## DIRECTIONS
Extract the stretch of lines that starts at the line with "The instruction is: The" and ends at the last line of the data below. Give it exactly, without pictures.

## RECORDS FOR PROCESSING
__________
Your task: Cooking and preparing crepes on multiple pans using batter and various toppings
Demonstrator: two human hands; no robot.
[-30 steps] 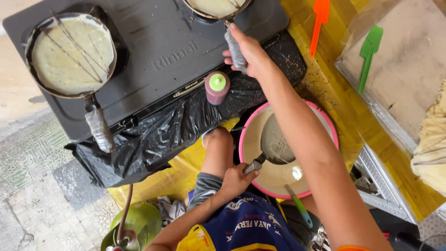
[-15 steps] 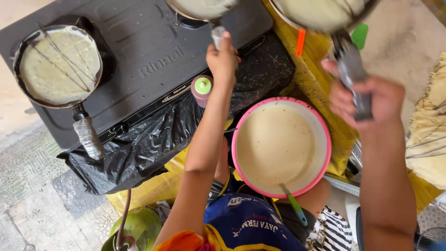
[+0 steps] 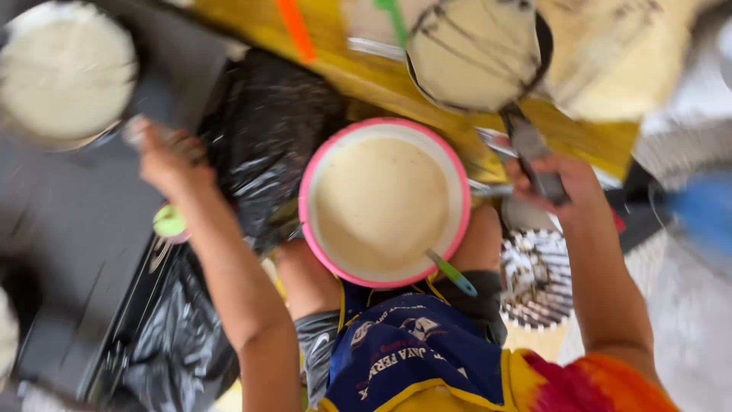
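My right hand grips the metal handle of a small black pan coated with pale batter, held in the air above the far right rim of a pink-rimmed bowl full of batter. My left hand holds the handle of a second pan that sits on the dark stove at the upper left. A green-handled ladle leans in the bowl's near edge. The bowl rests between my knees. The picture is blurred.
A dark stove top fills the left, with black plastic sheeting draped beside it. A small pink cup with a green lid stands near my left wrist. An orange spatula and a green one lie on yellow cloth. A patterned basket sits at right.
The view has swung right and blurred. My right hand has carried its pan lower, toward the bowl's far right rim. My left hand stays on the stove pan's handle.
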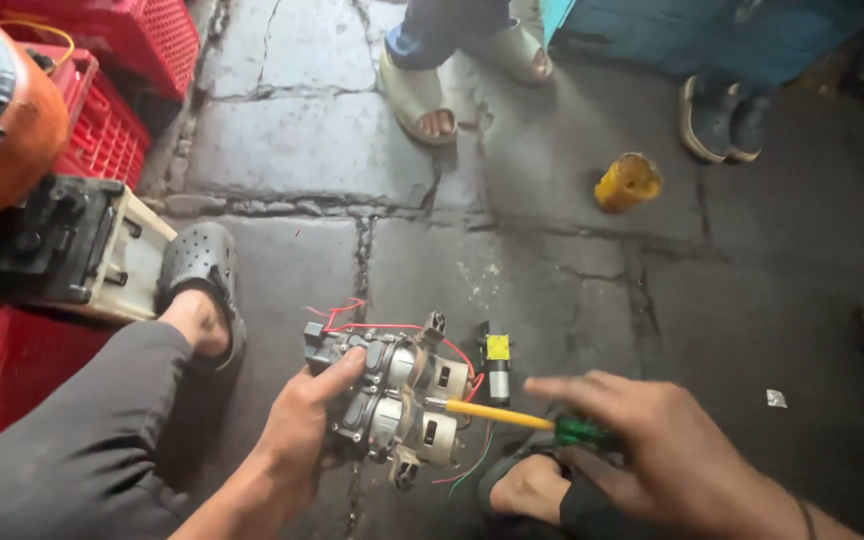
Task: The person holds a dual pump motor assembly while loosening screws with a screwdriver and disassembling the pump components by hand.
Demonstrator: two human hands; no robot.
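The left hand (302,425) is curled tight around a small grey motor block (387,400), with the thumb lying across the top of it. The block is held just above the cracked stone floor (302,150), between the person's two feet. It looks like two little round motors side by side, with thin red wires (352,312) looping off the top. The right hand (667,450) holds a screwdriver (522,418) with a yellow shaft and a green handle. Its fingers are closed around the handle, and the pointing finger is stretched out along it. The tip of the screwdriver touches the right side of the block. A small black part with a yellow label (497,362) lies on the floor just beside the block. The left foot wears a black shoe with holes (204,265). The right foot is mostly hidden under the right hand. A yellow can (628,182) sits on its side further off. Another person's sandals (422,95) show at the top, but that person is cut off. Red crates (112,110) stand at the left. The big orange thing in the corner is too cut off to tell what it is.
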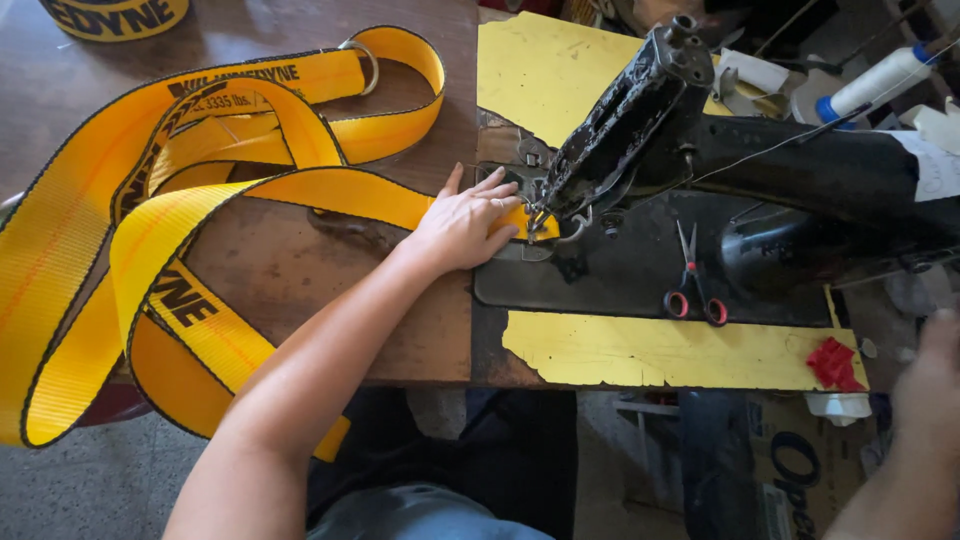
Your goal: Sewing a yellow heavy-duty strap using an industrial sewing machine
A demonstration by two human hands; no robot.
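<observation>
Yellow webbing strap (pixel 330 190) under spread left hand (pixel 462 224) at sewing machine (pixel 640 130), blurred right hand (pixel 925 385) unclear

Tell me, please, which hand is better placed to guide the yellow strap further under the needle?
Left. The left hand lies flat on the yellow strap beside the sewing machine needle. The right hand is blurred at the frame's right edge, apart from the strap.
</observation>
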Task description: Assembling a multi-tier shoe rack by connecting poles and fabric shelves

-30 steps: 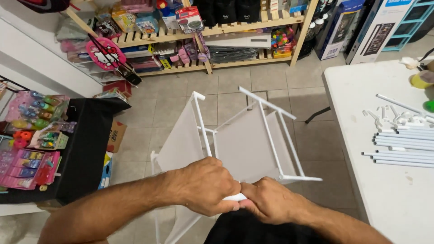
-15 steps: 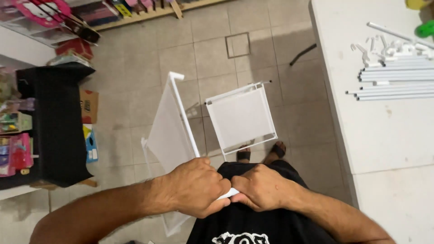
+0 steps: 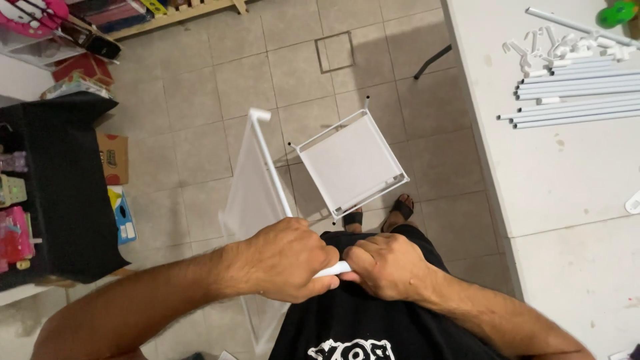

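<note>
Rack part-built, held against the person's waist. Left hand (image 3: pixel 287 263) clenched round a white tube (image 3: pixel 272 163) near its lower end; right hand (image 3: pixel 387 267) closed on the same tube's end, just beside the left, the tube's tip showing between them. Tube runs up and away to a white corner joint (image 3: pixel 259 115). A thin white fabric panel (image 3: pixel 250 200) hangs along the tube, down past the left forearm.

Done, by the look of it: one square tray (image 3: pixel 352 163) of white fabric in a tube frame is already together and hangs tilted above the tiled floor (image 3: pixel 200 100), in front of the person's sandalled feet. Nothing lies in it. Whether the tray joins the held tube cannot be told.

Left to do, likely a good deal: on the white bench (image 3: pixel 567 173) to the right lies a row of loose white tubes (image 3: pixel 573 107), with a small heap of white connectors (image 3: pixel 547 50) beside them, all unused.

Black stand (image 3: pixel 60 193) at left carries coloured packaged goods; a small cardboard box (image 3: pixel 115 159) sits on the floor just beside it.
</note>
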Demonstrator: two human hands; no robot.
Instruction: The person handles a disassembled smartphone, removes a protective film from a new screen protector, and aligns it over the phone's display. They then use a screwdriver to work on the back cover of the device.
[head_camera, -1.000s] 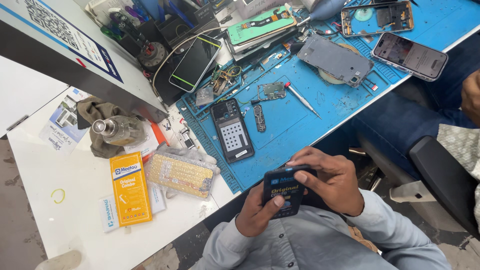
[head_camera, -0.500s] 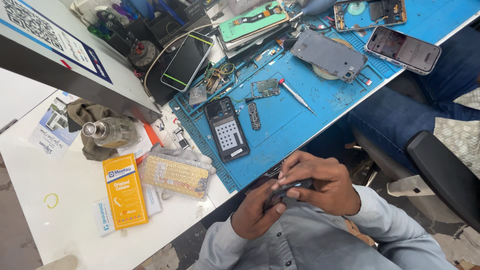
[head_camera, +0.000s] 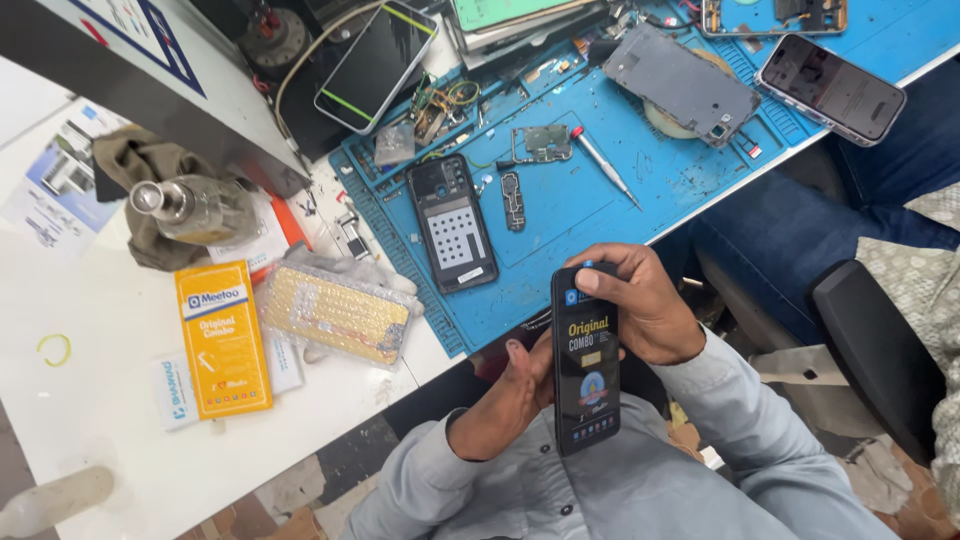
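Both hands up off the surface (head_camera: 120, 420): right hand (head_camera: 645, 315) closed on black phone screen (head_camera: 586, 360) top, left hand (head_camera: 515, 385) cradling its side, face-up for inspecting.

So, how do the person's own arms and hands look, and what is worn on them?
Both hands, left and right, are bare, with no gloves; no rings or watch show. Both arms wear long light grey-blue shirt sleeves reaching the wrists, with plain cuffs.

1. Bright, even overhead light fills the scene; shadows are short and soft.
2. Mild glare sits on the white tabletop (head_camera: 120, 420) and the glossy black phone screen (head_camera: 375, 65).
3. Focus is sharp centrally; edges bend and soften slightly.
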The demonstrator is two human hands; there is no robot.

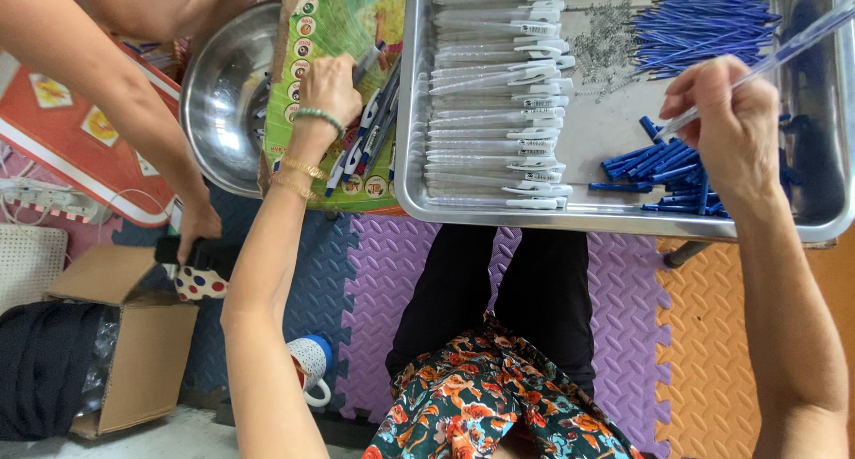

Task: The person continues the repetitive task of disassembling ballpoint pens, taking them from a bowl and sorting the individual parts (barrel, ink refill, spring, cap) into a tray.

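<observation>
Our right hand (726, 125) is pinched shut on a clear pen barrel (775, 56), thumb and forefinger clamped near its lower end so that the long tube slants up and away over the far corner of the steel tray (588, 217). Held that way, the open tip sits just above the heap of blue pen tips (663, 170), which lie within a short reach of the fingers. Beyond them a bundle of blue refills (704, 27) and a scatter of small springs (606, 40) share the same tray, each kind in its own patch, seemingly so that parts can be picked without searching. A neat stack of white-clipped barrels (499, 94) fills the tray's left half.

Our left hand (328, 89) rests curled over finished pens (370, 134) piled on a green printed board (343, 23); whether it actually grips one we cannot tell, since the fingers hide it. A steel bowl (223, 94) sits just beside that board. Further left, another person's hand (198, 223) reaches down to a dark object near a cardboard box (134, 343) on the foam floor mats (374, 272).
</observation>
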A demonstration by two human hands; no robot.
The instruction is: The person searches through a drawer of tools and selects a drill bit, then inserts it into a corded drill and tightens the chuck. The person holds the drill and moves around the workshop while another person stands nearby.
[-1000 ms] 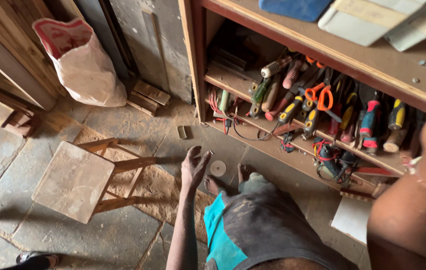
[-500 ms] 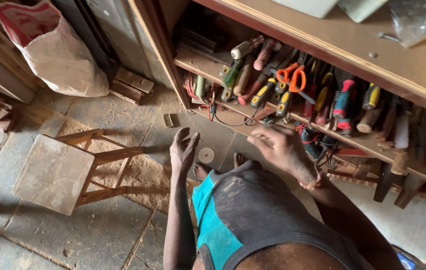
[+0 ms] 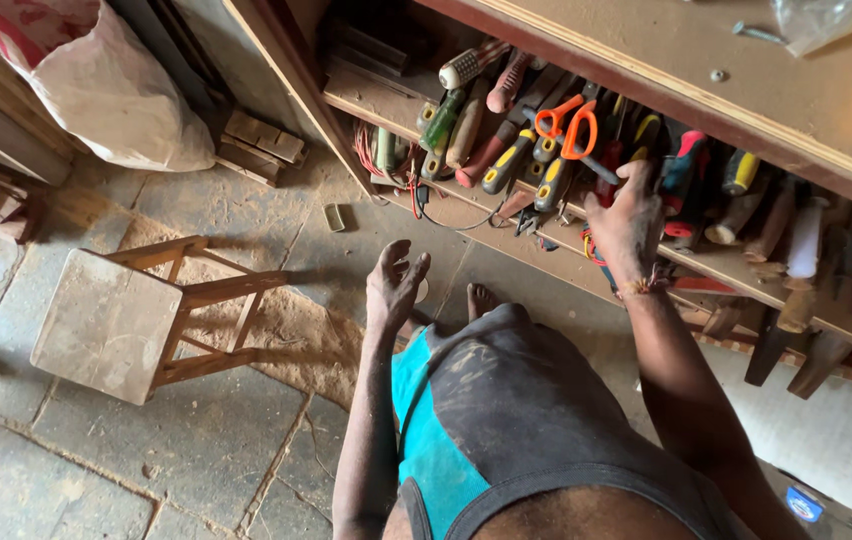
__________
## WRITTEN RESPONSE
The instruction is: The person searches through a drawer of tools and selects a drill bit, then inserts it into a corded drill and tightens the chuck. The person holds the drill and moves around the workshop while another person stands nearby.
[-1000 ms] 
[-500 ms] 
[+0 ms] 

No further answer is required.